WHAT YOU SHOULD DO.
Every line of the material below should be copied exactly.
◆ ◆ ◆
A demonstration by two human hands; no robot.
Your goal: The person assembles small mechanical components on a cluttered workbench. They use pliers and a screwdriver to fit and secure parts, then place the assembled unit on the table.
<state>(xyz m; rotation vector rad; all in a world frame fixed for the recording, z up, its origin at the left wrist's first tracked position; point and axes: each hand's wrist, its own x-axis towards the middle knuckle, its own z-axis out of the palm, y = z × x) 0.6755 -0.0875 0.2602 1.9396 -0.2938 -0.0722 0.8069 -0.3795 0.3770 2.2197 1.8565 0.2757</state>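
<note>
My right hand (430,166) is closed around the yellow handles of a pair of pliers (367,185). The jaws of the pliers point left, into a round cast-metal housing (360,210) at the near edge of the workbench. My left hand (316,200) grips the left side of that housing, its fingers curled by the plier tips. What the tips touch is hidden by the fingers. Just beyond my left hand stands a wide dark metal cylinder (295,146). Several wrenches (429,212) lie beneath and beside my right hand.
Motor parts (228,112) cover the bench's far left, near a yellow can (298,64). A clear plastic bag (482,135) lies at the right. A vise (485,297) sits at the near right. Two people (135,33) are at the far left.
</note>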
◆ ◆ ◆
EXERCISE SOLUTION.
A demonstration by two human hands; no robot.
Your goal: The person assembles small mechanical components on a cluttered workbench. They use pliers and a screwdriver to fit and secure parts, then place the assembled unit on the table.
<state>(xyz m; rotation vector rad; all in a world frame fixed for the recording, z up, its origin at the left wrist's first tracked position; point and axes: each hand's wrist, its own x-axis towards the middle knuckle, its own z-axis out of the palm, y = z × x) 0.6755 -0.0875 0.2602 1.9396 -0.2938 -0.0722 0.8069 -0.3795 0.3770 2.2197 1.8565 0.2757</state>
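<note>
My right hand (430,166) is closed around the yellow handles of a pair of pliers (367,185). The jaws of the pliers point left, into a round cast-metal housing (360,210) at the near edge of the workbench. My left hand (316,200) grips the left side of that housing, its fingers curled by the plier tips. What the tips touch is hidden by the fingers. Just beyond my left hand stands a wide dark metal cylinder (295,146). Several wrenches (429,212) lie beneath and beside my right hand.
Motor parts (228,112) cover the bench's far left, near a yellow can (298,64). A clear plastic bag (482,135) lies at the right. A vise (485,297) sits at the near right. Two people (135,33) are at the far left.
</note>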

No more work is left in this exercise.